Note each line of the entries that includes "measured". Then copy those lines.

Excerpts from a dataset
+ + + + + + +

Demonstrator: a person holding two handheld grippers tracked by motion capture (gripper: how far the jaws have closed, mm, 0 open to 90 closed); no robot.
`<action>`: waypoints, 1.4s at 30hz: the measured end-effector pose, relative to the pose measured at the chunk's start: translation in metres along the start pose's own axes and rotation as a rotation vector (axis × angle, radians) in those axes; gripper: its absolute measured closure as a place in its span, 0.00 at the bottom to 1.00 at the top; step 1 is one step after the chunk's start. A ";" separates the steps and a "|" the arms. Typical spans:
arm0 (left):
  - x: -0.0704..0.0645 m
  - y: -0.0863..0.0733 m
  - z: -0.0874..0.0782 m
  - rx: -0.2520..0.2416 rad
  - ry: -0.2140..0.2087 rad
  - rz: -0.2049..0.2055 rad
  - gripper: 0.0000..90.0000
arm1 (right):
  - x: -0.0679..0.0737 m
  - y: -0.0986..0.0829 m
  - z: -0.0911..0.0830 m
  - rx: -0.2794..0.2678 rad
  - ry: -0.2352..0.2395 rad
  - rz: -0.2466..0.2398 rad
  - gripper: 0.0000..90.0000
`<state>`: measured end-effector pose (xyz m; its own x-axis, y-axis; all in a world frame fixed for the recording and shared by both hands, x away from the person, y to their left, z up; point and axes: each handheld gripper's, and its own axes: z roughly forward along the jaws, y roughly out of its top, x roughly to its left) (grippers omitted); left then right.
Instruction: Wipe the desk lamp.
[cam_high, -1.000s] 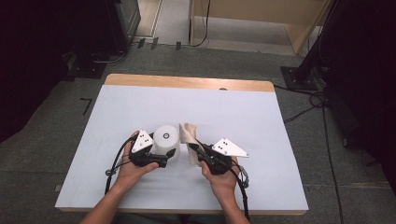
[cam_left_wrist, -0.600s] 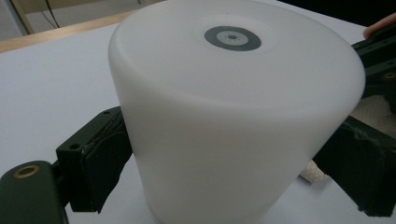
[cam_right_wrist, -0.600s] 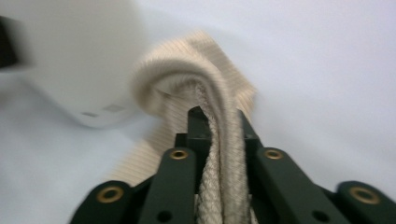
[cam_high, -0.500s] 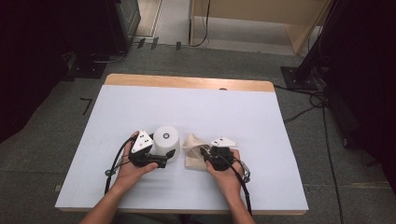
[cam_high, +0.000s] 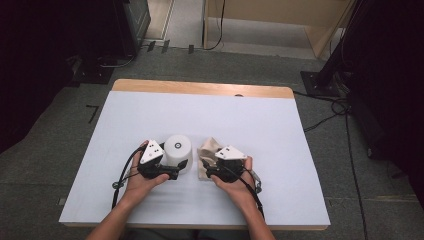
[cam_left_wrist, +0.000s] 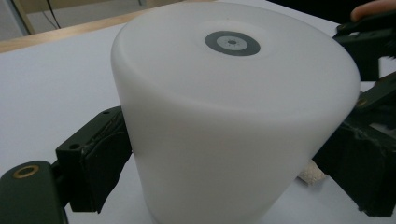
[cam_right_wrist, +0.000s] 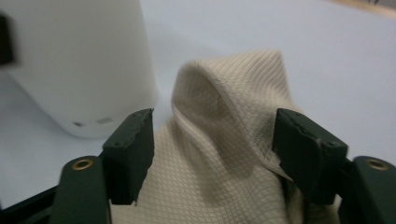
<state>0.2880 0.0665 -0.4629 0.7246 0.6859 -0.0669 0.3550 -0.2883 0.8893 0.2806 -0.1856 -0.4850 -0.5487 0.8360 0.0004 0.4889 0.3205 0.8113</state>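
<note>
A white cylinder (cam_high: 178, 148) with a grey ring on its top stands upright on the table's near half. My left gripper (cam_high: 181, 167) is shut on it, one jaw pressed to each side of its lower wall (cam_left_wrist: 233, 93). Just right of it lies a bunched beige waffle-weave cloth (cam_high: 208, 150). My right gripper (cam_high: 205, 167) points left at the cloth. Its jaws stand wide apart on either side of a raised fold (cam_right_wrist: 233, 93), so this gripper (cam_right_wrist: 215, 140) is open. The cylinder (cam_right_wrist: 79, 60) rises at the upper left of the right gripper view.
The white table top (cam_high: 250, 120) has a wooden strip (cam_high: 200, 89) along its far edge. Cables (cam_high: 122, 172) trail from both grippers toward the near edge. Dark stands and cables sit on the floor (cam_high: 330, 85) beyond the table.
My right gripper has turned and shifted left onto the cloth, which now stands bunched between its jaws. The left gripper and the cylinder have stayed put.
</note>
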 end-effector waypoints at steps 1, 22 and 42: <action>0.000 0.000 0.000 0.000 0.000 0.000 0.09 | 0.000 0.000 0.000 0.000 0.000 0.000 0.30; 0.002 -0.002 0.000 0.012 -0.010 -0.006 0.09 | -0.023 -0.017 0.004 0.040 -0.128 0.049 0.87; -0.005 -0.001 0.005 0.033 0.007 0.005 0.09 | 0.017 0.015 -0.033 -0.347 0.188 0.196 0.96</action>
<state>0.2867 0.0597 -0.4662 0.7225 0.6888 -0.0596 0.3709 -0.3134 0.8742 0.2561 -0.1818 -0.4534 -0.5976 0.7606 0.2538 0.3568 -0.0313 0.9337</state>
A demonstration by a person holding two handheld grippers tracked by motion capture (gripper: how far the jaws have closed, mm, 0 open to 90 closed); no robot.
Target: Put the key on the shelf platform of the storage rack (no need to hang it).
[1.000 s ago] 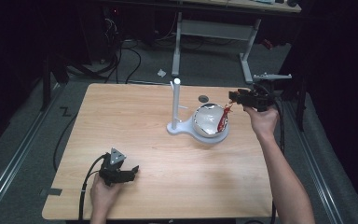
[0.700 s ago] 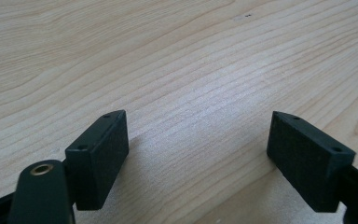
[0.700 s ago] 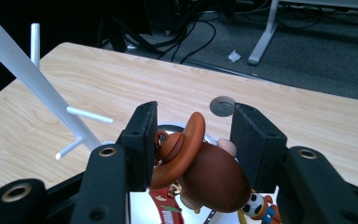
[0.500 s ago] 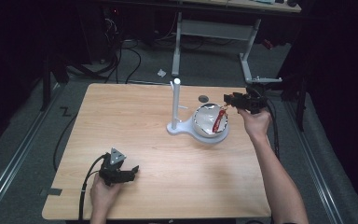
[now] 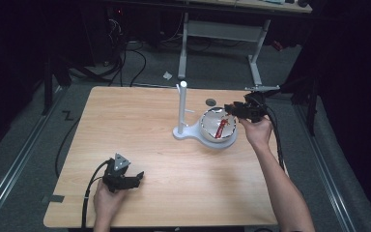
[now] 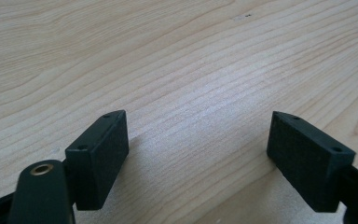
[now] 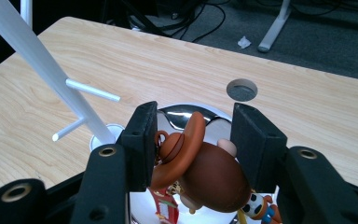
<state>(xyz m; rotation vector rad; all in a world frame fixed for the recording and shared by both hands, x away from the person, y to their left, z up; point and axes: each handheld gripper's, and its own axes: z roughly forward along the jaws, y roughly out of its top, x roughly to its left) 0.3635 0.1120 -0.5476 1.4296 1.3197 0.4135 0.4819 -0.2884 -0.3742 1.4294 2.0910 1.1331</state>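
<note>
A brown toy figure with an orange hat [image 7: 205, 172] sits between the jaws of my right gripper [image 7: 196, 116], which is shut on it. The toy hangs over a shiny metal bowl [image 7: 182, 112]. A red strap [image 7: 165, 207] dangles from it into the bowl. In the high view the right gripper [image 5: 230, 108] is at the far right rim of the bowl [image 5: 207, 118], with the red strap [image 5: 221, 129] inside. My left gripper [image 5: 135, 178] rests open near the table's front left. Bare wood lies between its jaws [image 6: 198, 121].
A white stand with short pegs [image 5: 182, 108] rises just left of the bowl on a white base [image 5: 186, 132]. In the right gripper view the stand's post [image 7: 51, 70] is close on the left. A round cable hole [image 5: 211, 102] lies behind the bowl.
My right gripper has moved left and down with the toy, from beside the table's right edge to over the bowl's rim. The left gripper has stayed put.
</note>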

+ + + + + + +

- _SOLUTION FOR THIS EXERCISE_:
`<action>`: waypoints, 1.4s at 30hz: the measured end-effector pose, relative to the pose measured at the chunk's start: translation in metres along the start pose's own axes and rotation as a rotation vector (axis × angle, radians) in those axes; gripper: its absolute measured closure as a place in its span, 0.00 at the bottom to 1.00 at the top; step 1 is one step after the chunk's start. A ";" separates the steps and a "|" the arms. Typical spans:
`<state>`: measured end-effector pose (xyz m; its own x-axis, y-axis; all in a world frame fixed for the recording and shared by both hands, x away from the person, y to their left, z up; point and axes: each handheld gripper's, and its own axes: z roughly forward along the jaws, y roughly out of its top, x roughly to its left) (grippers omitted); left then right.

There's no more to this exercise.